Rimasti accerchiati dopo la liberazione di Abu Dhur, i “ribelli siriani” si sono divisi in due fazioni, la più forte delle quali (oltre 900 combattenti) ha dichiarato la propria adesione all’ISIS e ha schiacciato quella che ancora si identificava come Hay’at Tahrir al-Sham. La popolazione locale sembra percepire che si è alla vigilia di una svolta decisiva e, in alcune località tuttora controllate dai “ribelli siriani”, ha dato luogo a manifestazioni in favore del presidente Bashar Al-Assad. Le notizie più recenti parlano di un intensificarsi dell’attività aerea siriana e russa contro le nuove posizioni di Hay’at Tahrir al-Sham ed è probabile che Damasco intenda cogliere il momento favorevole e proseguire l’offensiva fino a Idlib.

 

 

Il potente carro armato Leopard-2 di cui la Germania rifornisce l’esercito turco.

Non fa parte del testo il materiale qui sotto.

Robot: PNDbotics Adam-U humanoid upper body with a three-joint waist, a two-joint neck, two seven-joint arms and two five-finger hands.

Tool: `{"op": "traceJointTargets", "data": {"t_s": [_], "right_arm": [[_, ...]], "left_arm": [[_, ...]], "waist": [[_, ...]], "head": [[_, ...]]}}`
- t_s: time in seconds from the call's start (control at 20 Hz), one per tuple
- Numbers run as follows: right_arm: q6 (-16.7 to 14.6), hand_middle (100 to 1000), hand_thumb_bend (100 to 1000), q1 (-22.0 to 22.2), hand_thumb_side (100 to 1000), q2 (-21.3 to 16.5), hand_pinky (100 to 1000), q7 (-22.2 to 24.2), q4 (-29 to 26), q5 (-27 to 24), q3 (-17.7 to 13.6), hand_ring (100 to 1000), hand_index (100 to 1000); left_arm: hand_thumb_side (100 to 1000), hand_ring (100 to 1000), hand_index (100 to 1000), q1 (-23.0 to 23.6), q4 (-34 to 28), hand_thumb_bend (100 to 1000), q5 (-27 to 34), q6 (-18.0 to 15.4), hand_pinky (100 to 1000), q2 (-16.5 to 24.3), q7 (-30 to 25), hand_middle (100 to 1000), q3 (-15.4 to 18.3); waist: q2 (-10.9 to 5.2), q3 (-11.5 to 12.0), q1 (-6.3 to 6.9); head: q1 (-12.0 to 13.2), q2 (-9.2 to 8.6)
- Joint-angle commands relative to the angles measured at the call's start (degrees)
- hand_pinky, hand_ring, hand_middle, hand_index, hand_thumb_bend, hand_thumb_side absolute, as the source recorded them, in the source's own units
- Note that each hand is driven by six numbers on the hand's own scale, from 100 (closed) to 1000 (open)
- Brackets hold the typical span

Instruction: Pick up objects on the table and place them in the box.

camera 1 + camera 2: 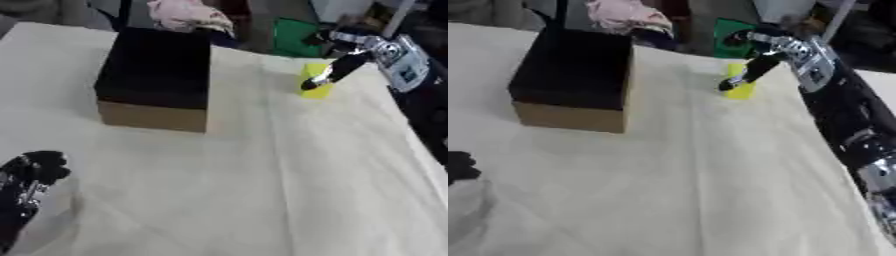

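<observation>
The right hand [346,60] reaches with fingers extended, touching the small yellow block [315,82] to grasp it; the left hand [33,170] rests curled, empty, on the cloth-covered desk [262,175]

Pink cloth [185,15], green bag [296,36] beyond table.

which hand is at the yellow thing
The right hand, reaching in from the upper right, fingers on the yellow object. The left hand idles at lower left.

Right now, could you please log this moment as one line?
right hand: at yellow object, grasp unclear | left hand: idle, lower left | box: open | phase: reaching
</observation>
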Motion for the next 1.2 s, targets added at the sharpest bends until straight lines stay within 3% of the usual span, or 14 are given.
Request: {"op": "traceJointTargets", "data": {"t_s": [0.05, 0.7, 1.2], "right_arm": [[0.04, 900, 732, -1.36, 306, -1.29, 812, -1.73, 1.69, 0.98, -1.08, 987, 944], [-0.04, 899, 731, -0.78, 296, -1.11, 814, -5.48, 4.96, 3.30, -1.43, 986, 943], [-1.28, 895, 720, -2.23, 298, -0.62, 821, -6.49, 2.78, 4.96, -1.03, 986, 940]], "left_arm": [[629, 583, 684, -0.79, -1.32, 529, -0.02, -0.13, 673, 0.93, -0.10, 572, 0.10], [630, 582, 683, -0.76, -1.41, 529, -0.04, -0.15, 674, 0.73, -0.14, 571, 0.16], [626, 581, 683, -0.28, -1.24, 530, 0.05, -0.15, 674, 0.71, -0.17, 571, 0.27]], "waist": [[-0.74, -0.03, 0.43], [-0.37, -0.44, 1.08], [-1.42, -1.13, 1.05]], "head": [[-0.72, -0.94], [-1.23, -1.20], [-1.13, -0.76]]}}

Il successo siriano ha suscitato disappunto nel governo turco, il quale ha intimato a Damasco di interrompere immediatamente le operazioni militari. Erdogan ha minacciato la Russia di ritirarsi dai colloqui di pace di Astana e l’esercito turco è penetrato nel territorio della Siria a nord di Aleppo. I Turchi sembrano determinati a espugnare Afrin, una città difesa dal Yekineyen Parastina Gel (YPG) la milizia curda di autodifesa. Le brigate del Free Syrian Army (nel quale militano mercenari turkmeni, caucasici e turchi) si sono prontamente affiancate alle truppe regolari di Ankara.

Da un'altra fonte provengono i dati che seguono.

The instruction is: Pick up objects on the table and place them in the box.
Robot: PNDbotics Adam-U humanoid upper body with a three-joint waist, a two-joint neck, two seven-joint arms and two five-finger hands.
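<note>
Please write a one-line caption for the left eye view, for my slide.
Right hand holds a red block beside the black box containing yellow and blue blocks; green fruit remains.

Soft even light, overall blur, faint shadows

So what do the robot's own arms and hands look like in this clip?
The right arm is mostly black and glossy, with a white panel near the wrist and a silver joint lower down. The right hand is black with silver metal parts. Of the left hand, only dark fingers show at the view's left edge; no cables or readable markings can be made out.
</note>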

Difficile comprendere a cosa miri Erdogan. Si accontenterà di occupare temporaneamente una qualche “fascia di sicurezza” per espellerne i Curdi o intende impossessarsi di qualche città della Siria come Manbij, Afrin o addirittura Aleppo? Dietro l’invasione c’è un tacito accordo con altri Paesi oppure Erdogan gioca solo per sé stesso? Quali che siano le risposte, vediamo un Paese della NATO, già candidato ad entrare nell’Unione Europea, le cui forze armate sono equipaggiate con armi tedesche e americane, violare il confine di uno stato sovrano riconosciuto dall’ONU e intimare ad altri militari della NATO (specialisti e istruttori americani) di lasciare in fretta le città di Manbij e di Afrin. Naturalmente il Comando Generale della NATO non fa nulla, e le reazioni dei governi europei appaiono deboli (per non dire di facciata). Washington invia segnali confusi e non potrebbe essere altrimenti: la presente amministrazione ha armato i Curdi, ma nel medesimo tempo tenta di trattenere la Turchia all’interno dell’Alleanza Atlantica. Dunque, dalle parti di Afrin, Turchi e Curdi si combattono con le medesime armi: quelle americane.

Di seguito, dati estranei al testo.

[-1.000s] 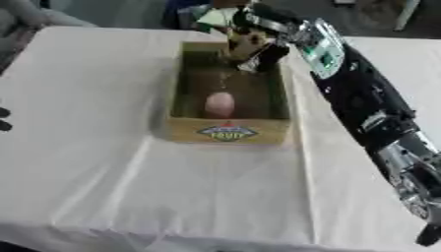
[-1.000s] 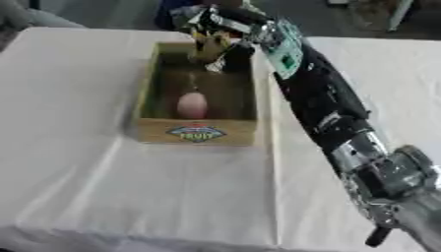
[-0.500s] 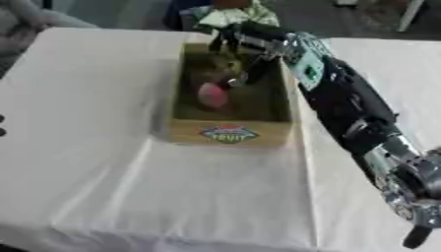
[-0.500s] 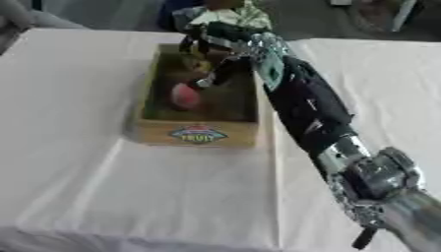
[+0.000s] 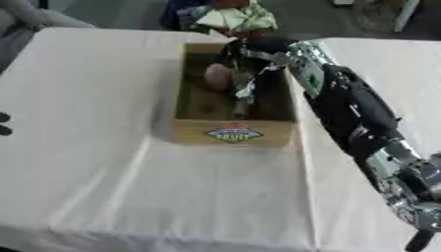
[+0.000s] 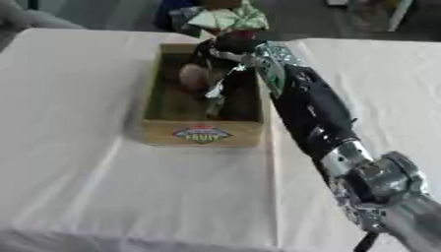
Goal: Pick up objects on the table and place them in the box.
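Right hand (image 5: 245, 59) lower in box (image 5: 194, 129), fingers down

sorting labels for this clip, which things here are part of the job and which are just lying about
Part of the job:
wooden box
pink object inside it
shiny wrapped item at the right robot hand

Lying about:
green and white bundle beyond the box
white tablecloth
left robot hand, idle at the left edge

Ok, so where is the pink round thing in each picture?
Left eye view: the pink round thing lies in the far half of the box, upper middle of the picture, just left of the right hand.
Right eye view: it sits in the same spot, a little further left in the picture.
Shared landmark: the oval label on the box's near wall.
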You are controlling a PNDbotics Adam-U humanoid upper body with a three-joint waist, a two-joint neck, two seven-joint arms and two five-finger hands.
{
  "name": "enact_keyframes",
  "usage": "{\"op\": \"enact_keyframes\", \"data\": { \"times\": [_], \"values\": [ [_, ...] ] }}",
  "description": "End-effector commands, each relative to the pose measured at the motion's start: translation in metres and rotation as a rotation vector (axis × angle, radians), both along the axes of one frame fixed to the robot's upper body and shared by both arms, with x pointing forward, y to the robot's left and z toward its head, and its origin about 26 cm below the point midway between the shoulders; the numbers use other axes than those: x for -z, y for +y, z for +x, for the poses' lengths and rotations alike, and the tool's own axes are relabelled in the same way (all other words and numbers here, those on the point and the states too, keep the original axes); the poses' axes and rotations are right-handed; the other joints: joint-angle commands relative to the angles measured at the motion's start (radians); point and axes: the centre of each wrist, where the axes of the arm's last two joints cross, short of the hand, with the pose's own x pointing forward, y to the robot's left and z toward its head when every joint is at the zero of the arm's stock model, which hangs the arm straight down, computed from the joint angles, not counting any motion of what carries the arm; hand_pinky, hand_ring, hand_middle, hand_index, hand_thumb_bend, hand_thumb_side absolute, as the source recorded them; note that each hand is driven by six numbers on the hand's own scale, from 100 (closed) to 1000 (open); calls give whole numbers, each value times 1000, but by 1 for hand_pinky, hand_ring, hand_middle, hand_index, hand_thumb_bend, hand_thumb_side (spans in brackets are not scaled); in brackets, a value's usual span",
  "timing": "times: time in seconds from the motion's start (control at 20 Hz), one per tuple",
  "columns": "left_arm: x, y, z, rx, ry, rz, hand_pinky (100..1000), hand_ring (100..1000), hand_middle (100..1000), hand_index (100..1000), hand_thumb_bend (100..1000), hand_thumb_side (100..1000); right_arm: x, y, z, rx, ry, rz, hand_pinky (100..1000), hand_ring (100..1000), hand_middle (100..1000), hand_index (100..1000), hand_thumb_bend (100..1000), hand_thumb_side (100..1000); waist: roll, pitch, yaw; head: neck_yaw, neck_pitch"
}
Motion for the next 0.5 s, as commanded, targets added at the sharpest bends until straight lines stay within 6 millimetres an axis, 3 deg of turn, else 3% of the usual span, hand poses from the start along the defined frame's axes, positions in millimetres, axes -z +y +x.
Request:
{"op": "enact_keyframes", "data": {
  "times": [0.05,0.5],
  "values": [
    [-4,4,-1,-14,-12,7,528,577,556,775,189,851,-35,-11,-2,-34,-101,80,757,790,828,869,474,478,3,-19,-10,12,-2],
    [4,8,-2,-46,9,-2,527,575,553,772,190,858,-61,-45,-35,-83,-70,427,696,737,801,824,425,362,4,-20,-64,52,8]
  ]
}}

La presenza turca nel nord della Siria (come quella delle Syrian Democratic Forces a est dell’Eufrate) rappresenta un forte motivo di preoccupazione ed ha il significato di una ventata di gelo su quelle speranze di pace che la sconfitta dell’ISIS aveva suscitato lo scorso autunno. Come si è avuto modo di osservare in altre occasioni, i gruppi terroristici operano come “compagnie di ventura”, organizzate o sostenute (e qualcuna sfuggita forse di mano…) da Paesi interessati alla destabilizzazione e allo smembramento della Siria. Alcuni, purtroppo, non sembrano ancora stanchi di 7 anni di guerra e rimpiazzano ora con i propri militari i propri terroristi, e pretendono sfacciatamente delle compensazioni dopo il fallimento di una guerra da loro stessi provocata. Dunque, è triste constatare che se la guerra prosegue è ormai solo a causa di un tale contesto.

 

Rosso: territorio controllato dal governo siriano; Arancio: territorio controllato dai Curdi; Verde: territorio controllato dai “ribelli moderati”. Nero: territorio controllato dall’ISIS.

Frecce Rosse: offensiva siriana verso Idlib. Frecce Verdi: attacchi turchi contro Afrin.